- **SUPPLIED DATA**:
========

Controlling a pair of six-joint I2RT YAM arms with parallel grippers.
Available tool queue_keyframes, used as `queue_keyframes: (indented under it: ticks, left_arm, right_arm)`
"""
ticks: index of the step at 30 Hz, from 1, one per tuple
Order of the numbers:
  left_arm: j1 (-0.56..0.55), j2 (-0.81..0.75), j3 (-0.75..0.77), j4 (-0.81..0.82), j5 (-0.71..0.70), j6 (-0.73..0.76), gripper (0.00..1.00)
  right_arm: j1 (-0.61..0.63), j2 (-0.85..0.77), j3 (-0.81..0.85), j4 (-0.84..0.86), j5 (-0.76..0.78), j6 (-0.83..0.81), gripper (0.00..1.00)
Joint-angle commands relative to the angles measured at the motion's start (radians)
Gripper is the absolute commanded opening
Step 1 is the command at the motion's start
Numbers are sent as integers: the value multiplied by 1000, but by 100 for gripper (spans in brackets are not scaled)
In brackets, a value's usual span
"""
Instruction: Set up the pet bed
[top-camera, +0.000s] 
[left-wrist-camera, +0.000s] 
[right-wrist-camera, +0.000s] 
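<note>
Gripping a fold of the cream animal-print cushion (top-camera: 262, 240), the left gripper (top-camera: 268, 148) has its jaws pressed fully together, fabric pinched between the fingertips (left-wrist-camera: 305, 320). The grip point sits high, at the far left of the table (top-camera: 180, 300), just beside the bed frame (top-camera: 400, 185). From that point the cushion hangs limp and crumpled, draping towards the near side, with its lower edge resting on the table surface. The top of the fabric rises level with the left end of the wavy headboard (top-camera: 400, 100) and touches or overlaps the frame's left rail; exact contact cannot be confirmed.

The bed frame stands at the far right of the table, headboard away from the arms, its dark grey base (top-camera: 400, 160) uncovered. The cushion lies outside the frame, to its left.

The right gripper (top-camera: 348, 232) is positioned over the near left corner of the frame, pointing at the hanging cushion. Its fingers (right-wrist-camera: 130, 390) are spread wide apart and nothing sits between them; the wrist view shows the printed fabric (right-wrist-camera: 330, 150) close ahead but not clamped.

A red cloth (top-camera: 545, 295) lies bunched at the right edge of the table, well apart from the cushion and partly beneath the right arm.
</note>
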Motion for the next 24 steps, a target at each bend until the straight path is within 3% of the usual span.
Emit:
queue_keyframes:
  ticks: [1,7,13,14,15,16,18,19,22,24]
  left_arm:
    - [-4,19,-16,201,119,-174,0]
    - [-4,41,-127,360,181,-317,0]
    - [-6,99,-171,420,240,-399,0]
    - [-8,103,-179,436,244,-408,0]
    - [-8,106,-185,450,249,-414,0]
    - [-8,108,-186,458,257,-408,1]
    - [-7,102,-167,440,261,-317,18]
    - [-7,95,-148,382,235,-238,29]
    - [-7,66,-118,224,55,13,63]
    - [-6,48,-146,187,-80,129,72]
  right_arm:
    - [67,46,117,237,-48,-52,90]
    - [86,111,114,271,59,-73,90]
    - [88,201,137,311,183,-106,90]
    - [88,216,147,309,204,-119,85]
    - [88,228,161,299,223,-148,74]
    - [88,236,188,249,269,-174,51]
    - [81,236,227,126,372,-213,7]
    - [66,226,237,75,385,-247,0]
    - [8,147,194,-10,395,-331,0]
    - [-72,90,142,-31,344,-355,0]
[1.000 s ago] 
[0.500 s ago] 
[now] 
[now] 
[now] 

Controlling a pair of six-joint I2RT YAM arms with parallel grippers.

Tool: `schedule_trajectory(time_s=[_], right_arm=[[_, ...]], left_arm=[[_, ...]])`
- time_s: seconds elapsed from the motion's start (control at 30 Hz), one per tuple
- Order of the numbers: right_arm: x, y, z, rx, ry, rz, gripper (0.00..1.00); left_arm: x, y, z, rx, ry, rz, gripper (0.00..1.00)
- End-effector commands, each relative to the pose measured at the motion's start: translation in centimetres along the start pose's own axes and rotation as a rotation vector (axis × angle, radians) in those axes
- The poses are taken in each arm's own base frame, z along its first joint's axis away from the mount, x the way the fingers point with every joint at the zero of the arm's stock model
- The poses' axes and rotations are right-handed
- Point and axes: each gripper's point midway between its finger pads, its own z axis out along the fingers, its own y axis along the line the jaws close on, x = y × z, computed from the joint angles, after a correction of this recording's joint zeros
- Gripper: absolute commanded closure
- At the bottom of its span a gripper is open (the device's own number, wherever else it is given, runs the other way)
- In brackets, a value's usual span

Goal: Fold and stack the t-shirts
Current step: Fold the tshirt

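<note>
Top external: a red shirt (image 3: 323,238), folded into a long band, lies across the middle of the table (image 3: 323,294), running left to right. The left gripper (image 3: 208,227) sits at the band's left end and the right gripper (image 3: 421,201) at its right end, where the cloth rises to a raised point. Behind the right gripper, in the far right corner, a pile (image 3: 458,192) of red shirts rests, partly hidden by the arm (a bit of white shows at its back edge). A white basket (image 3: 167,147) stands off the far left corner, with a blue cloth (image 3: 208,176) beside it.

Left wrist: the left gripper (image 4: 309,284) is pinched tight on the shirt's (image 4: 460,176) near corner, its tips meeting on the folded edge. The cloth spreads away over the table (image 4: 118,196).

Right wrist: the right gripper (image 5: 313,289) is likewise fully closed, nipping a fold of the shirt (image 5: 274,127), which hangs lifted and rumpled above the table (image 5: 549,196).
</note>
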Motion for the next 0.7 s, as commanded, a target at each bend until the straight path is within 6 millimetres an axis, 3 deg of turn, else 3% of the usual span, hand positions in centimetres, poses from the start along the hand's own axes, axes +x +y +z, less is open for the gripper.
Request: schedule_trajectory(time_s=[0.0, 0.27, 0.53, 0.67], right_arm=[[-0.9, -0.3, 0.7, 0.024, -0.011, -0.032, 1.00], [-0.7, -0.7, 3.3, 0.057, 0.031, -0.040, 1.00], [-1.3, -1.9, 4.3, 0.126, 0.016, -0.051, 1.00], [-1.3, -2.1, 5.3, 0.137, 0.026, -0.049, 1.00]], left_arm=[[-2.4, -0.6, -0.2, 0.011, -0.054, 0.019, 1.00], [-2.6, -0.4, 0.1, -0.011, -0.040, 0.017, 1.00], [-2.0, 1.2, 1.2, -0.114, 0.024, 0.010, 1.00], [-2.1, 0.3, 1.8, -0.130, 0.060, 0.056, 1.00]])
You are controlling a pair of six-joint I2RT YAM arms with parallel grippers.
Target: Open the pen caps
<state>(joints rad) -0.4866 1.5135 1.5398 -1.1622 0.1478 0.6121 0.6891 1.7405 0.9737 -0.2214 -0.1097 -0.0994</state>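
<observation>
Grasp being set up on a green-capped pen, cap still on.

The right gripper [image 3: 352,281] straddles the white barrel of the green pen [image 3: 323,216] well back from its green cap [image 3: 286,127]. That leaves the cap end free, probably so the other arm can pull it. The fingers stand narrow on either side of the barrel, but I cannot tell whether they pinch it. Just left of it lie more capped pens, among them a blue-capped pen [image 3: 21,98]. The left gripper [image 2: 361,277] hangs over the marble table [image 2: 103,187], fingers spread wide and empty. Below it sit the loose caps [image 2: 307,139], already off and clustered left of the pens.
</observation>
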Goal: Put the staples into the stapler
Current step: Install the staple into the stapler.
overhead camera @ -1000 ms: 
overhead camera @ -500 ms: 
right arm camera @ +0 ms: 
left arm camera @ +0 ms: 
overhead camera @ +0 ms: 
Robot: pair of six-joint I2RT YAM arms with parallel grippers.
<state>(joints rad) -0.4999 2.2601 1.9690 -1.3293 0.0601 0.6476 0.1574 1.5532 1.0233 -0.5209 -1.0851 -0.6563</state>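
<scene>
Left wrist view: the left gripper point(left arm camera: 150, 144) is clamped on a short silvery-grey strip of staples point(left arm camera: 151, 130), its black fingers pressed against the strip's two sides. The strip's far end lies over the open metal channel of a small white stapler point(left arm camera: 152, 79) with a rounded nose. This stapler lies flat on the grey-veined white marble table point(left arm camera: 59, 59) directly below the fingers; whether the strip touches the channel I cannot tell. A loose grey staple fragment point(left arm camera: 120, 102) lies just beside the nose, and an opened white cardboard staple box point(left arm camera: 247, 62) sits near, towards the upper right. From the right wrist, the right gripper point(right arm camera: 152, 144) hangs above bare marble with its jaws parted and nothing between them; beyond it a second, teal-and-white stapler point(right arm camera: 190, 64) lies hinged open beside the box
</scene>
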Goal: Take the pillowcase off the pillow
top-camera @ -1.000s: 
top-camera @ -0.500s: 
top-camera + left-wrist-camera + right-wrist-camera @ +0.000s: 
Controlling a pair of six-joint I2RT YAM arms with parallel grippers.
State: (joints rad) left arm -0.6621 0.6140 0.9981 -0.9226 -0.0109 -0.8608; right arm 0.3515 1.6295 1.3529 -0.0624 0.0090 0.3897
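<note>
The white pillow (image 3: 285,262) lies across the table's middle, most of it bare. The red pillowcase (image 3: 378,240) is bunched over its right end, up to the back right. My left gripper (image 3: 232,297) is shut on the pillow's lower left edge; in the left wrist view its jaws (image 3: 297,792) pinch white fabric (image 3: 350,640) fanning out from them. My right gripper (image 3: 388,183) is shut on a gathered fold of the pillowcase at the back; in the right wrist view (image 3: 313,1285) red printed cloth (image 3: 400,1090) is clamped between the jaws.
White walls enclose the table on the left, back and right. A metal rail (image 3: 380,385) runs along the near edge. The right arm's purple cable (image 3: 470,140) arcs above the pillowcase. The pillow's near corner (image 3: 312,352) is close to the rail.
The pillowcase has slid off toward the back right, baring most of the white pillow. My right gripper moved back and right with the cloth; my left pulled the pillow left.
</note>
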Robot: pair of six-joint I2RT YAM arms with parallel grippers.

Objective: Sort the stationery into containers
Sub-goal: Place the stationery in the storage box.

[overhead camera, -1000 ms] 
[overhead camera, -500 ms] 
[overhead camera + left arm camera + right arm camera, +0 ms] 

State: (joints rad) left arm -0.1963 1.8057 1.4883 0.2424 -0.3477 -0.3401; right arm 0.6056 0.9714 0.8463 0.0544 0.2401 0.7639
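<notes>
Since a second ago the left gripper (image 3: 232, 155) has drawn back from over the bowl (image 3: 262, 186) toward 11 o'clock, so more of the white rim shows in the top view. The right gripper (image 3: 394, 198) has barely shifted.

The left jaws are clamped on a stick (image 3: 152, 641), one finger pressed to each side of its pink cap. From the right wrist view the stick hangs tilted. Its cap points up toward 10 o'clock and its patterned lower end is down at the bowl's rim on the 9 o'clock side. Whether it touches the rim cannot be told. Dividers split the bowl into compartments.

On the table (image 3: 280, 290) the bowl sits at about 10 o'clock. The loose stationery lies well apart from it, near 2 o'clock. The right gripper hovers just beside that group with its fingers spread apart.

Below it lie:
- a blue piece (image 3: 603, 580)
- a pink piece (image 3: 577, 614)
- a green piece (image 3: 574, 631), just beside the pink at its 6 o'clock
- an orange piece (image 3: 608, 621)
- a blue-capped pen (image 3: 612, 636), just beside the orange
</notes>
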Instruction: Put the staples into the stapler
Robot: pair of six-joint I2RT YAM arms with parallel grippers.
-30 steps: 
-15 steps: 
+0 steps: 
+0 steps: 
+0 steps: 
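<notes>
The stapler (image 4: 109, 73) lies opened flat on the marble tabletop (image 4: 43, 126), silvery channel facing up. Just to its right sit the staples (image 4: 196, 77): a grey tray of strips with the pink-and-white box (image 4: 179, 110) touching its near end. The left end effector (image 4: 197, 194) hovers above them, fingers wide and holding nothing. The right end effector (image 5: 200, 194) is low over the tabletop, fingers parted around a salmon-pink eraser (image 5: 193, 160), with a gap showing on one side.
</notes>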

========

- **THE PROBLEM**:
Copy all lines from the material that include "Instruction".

- **TASK OUTPUT**:
Instruction: Set up the pet bed
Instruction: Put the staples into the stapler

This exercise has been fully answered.